The answer consists of one number: how many lines of the data below include the string "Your".

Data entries
--------------------------------------------------
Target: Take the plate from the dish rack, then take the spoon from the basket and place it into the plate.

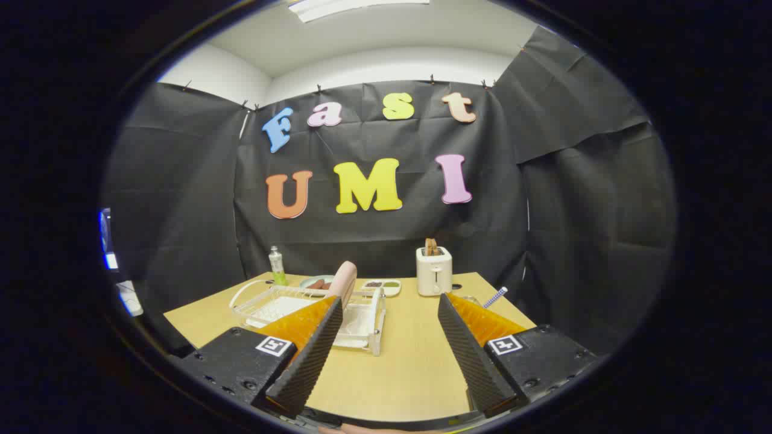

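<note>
Plate (344, 279) beyond open hand-held gripper (391, 301)

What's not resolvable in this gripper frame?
- Pink plate upright in the clear plastic dish rack: lower part hidden behind the near finger of the open gripper.
- Spoon with blue-and-white striped handle: bowl and basket hidden behind the other finger.
- Small white dish beside the white toaster: contents too small to identify.
</note>
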`<state>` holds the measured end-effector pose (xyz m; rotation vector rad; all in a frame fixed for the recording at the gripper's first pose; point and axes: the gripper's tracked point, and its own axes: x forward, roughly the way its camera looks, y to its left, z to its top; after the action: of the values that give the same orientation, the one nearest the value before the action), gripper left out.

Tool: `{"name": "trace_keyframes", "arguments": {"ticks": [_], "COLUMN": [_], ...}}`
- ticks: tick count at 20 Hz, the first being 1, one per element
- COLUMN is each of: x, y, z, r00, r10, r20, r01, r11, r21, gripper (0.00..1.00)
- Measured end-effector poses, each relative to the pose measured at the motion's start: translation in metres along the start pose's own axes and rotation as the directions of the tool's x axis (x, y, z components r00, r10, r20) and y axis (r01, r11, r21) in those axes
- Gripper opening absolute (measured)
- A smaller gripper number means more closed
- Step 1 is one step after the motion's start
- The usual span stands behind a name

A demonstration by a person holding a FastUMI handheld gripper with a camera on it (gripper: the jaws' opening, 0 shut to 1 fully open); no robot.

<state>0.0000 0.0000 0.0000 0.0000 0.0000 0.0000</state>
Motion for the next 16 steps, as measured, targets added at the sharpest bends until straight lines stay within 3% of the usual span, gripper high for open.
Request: {"name": "trace_keyframes", "arguments": {"ticks": [16], "x": [0.007], "y": [0.0], "z": [-0.011], "r00": [0.999], "r10": [0.014], "r20": [-0.043], "r01": [-0.014], "r11": [1.0], "r21": [0.006], "gripper": [1.0]}}
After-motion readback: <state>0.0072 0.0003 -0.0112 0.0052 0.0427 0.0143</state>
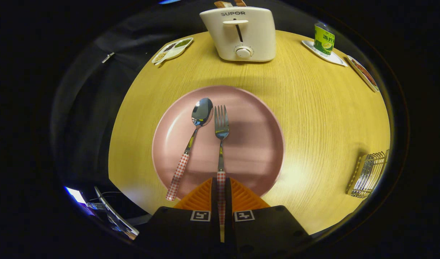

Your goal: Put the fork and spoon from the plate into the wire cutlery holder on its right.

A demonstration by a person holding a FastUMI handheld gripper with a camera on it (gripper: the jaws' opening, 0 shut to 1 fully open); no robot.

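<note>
While the hand-held gripper (221, 190) is clamping the fork (221, 144) by its checked handle low at frame centre on the plate (255, 144), we are seeing the fork's long axis running straight ahead, and the wire cutlery holder (369, 174) sitting lower right.

On the desk (313, 118), the plate (255, 144) lies just ahead of the fingers (205, 196), bearing the spoon (191, 144) left of the fork (221, 144), whose handle runs back between them. The wire cutlery holder (369, 174) stands well right of the plate, the toaster (239, 34) beyond it.
</note>
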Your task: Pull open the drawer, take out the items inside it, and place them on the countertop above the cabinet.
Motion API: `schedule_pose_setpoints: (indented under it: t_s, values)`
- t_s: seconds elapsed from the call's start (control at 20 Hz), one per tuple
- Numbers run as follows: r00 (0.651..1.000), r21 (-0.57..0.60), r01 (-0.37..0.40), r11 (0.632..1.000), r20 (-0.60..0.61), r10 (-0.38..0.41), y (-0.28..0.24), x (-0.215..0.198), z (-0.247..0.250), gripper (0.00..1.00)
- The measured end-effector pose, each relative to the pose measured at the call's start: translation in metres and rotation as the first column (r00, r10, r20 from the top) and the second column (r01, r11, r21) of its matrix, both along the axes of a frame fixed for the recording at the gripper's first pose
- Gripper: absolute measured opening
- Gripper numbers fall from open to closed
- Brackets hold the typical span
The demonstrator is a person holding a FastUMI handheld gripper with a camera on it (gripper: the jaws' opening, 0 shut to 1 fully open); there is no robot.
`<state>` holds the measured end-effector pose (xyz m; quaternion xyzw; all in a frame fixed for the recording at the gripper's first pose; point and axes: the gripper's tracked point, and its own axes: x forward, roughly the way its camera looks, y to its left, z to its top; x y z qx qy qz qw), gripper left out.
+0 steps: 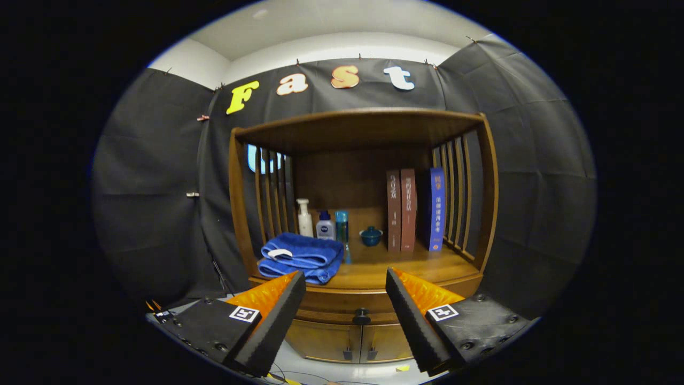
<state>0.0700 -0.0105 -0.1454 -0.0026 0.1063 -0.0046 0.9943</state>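
A: Nearest in: the gripper (pixel 346 299), fingers spread wide, holding nothing. Foam pads (pixel 275 321) face each other across a broad gap.

B: What sits in the gap?

A: The drawer (pixel 347 302), closed, its front running under the countertop's front edge. A small dark knob (pixel 362 316) stands at its middle, between the fingers and a little ahead of them. Below it, two cabinet doors (pixel 350 341) with small dark pulls, shut.

B: And on the countertop (pixel 406 267)?

A: A folded blue towel (pixel 302 258) at the front left corner. Behind it, along the back, a white pump bottle (pixel 304 218), a small bottle with a blue cap (pixel 325 225) and a slim teal bottle (pixel 342 227). A small blue lidded bowl (pixel 371 236) near the back centre. Three upright books (pixel 416 209) toward the right side.

B: Items in the drawer?

A: Hidden; drawer still shut.

B: Step in hand?

A: By my reading, the very first: approach to the knob. Nothing opened, nothing taken out.

B: Next move calls for?

A: Fingers forward until the knob lies between the pads, close on it, then a straight pull outward. Knob is small; a poorly centred grip could slip off. The bare middle and front right of the countertop look best for setting things down.
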Motion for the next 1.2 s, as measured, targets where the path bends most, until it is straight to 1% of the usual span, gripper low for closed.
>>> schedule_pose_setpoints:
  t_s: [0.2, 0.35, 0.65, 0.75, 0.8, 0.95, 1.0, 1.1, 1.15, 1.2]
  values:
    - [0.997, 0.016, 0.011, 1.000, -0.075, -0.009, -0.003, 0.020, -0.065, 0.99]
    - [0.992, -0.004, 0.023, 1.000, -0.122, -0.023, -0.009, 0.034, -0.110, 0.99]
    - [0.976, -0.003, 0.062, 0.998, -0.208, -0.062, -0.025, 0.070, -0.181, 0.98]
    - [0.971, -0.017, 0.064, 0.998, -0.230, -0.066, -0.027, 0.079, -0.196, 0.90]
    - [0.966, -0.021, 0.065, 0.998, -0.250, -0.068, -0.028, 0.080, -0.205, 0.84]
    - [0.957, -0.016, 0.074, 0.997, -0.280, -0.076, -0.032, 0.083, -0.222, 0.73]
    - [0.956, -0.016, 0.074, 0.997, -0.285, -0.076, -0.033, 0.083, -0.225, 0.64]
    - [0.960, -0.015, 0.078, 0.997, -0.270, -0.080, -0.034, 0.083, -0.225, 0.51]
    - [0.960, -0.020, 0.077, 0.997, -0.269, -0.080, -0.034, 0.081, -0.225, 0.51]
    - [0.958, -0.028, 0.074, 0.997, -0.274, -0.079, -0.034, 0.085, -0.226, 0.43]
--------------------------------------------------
Task solution. 2